We are pulling data like Red Hat logs, Apigee, Ansible etc. from AWS through fluentd plugin which is forwarding data to our Heavy Forwarder in AWS, and then from that, the HF to another HF in a DMZ to another HF outside of DMZ.
The data is passing through and getting indexed, so the firewall rules and ports are established properly. However, when trying to transform the data so that we can split it into numerous sourcetypes, it will not work. It still applies the original sourcetype applied from fluentd plugin.
In the fluentd plugin, we are defining index name, sourcetype, and the default format is JSON. We are trying to override this index and sourcetype at the destination for differentiating types of data with different sourcetypes by defining inputs.conf, props.conf, transforms.conf. It is not applying the values what we define here at the destination. It is only taking the values that the source is defining in the fluentd plugin config file.
So the question is, can we add a props and transforms config in fluentd plugin in AWS to differentiate the logs with sourcetypes? Can anyone suggest a possible solution for this kind of problem?
FLuentd plugin is ----k24d/fluent-plugin-splunkapi
We are using Splunk 6.2.2 in all Indexers, Forwarders etc
Here are the configs that we defined at the destination.
Please help us.
inputs.conf
[splunktcp://1600]
connection_host = ip
sourcetype = journald
index = aws_fluentd_index
props.conf
[source::poc.aws.system.journald]
KV_MODE = json
TIME_PREFIX=^
TIME_FORMAT=%Y-%m-%d %T %z
SHOULD_LINEMERGE=false
MAX_TIMESTAMP_LOOKAHEAD=30
NO_BINARY_CHECK = 1
pulldown_type = 1
[source::poc.aws.system.journald]
TRANSFORMS-override=override_ST_journald,override_IDX_journald
transforms.conf
[override_ST_journald]
SOURCE_KEY=_raw
REGEX=.*
FORMAT = sourcetype::journald
DEST_KEY = MetaData:Sourcetype
[override_IDX_journald]
SOURCE_KEY=_raw
REGEX=.*
FORMAT = aws_fluentd_index
DEST_KEY = _MetaData:Index
Hi vya998,
Thanks for using Fluentd!
The first bit is that the Splunk API plugin that you referenced is deprecated, and you should switch to sending messages over TCP or through the Splunk HTTP Event Collector. Additionally, I see that your configuration for translating and parsing data is being done on the Splunk indexer side. I would recommend translating those configurations over to Fluentd to distribute that compute layer to the endpoints so Splunk can focus on search. Fluentd has the ability to do most of the common translation on the node side including nginx, apache2, syslog [RFC 3624 and 5424], etc.

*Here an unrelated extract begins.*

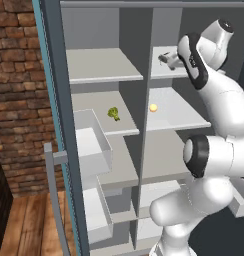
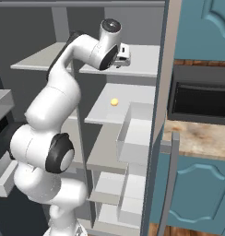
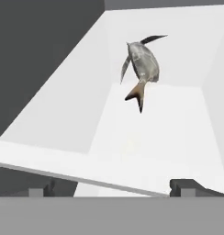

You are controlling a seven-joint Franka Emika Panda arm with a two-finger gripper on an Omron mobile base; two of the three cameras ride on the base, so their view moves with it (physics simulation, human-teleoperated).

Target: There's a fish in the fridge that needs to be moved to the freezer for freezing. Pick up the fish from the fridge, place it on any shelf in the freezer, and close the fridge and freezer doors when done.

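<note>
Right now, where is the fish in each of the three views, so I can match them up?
Left base view: the fish lies on the upper shelf right of the divider, partly behind the arm's wrist.
Right base view: I can't pick it out; the gripper covers that spot on the upper shelf.
Hand view: upper centre, tail nearest the camera, beyond the open fingertips.
Shared landmark: the small yellow ball one shelf below.

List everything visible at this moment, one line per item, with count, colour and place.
fish: one, dark grey, on the upper shelf of the fridge, ahead of the hand.
yellow ball: one, on the fridge shelf below.
broccoli: one, green, on a shelf in the freezer.
doors: two, slate grey, both open.
door bins: clear, inside the left door.
brick wall: red-brown, left.
gripper: one, dark tips, open, at the shelf edge.
</note>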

Additionally, if you are interested in the Fluentd Enterprise Splunk TCP and HTTP Event Collector plugin and help in optimizing parsing and transformation logic you can email me at A at TreasureData dot com. More info for https://fluentd.treasuredata.com
Thanks,
Anurag
Apart from location of the props and transforms (which should be in HF in your case), does the source
of the data is really poc.aws.system.journald
?
yes the source is same as mentioned
Can you confirm the location of props and transforms.conf, is it in Heavy forwarder OR Indexers?

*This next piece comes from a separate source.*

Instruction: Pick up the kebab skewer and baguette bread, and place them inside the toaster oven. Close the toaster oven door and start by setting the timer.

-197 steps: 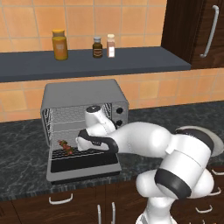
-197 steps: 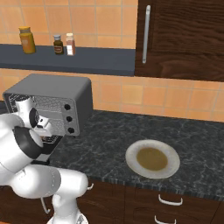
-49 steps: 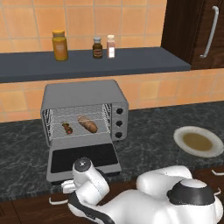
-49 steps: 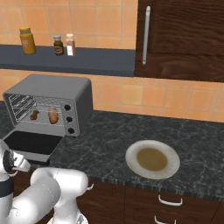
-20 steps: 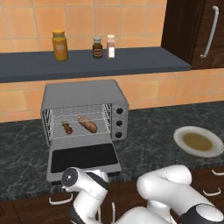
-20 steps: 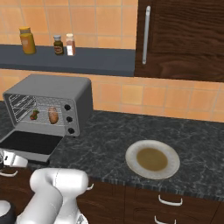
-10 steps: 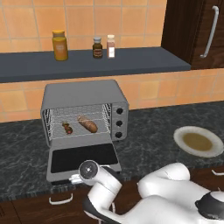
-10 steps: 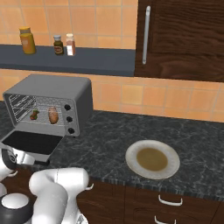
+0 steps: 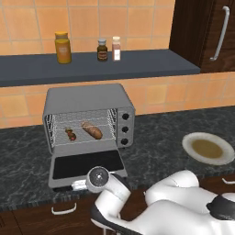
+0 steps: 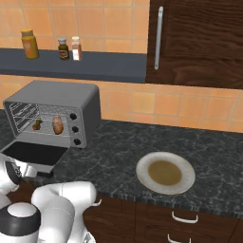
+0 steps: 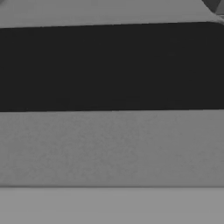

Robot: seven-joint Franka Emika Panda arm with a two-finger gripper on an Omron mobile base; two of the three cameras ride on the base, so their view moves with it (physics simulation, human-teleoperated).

Destination Heavy forwarder and also the indexers
You have 3 HFs before your indexer? Which one do you have props and transforms on? If you're wanting to apply props and transforms on the middle or last one, I think you need to override the route attribute in tour splunktcp stanza in inputs.conf to send the data that was already parsed by the previous HF back through the typingQueue and pipeline instead of skipping straight through to the indexingQueue. I haven't done this personally so YMMV. I'm also assuming of course that your source matches the source set by the plugin. For some reference links: http://docs.splunk.com/Documentation/Splunk/6.4.0/admin/Inputsconf and https://wiki.splunk.com/Community:HowIndexingWorks
Which HF are you suggesting to override the route attribute in? The middle one?
Whichever one you want to do the re-parsing on. It's tricky as you may impact other data being forwarded over the same port and re-apply props & transforms to data you didn't expect to, but if the middle one is dedicated to gathering this data, then definitely. (of course the easier way would be if the origin HF could just set the index and sourcetype appropriately at input time, but I'm not familiar with the plugin you're using).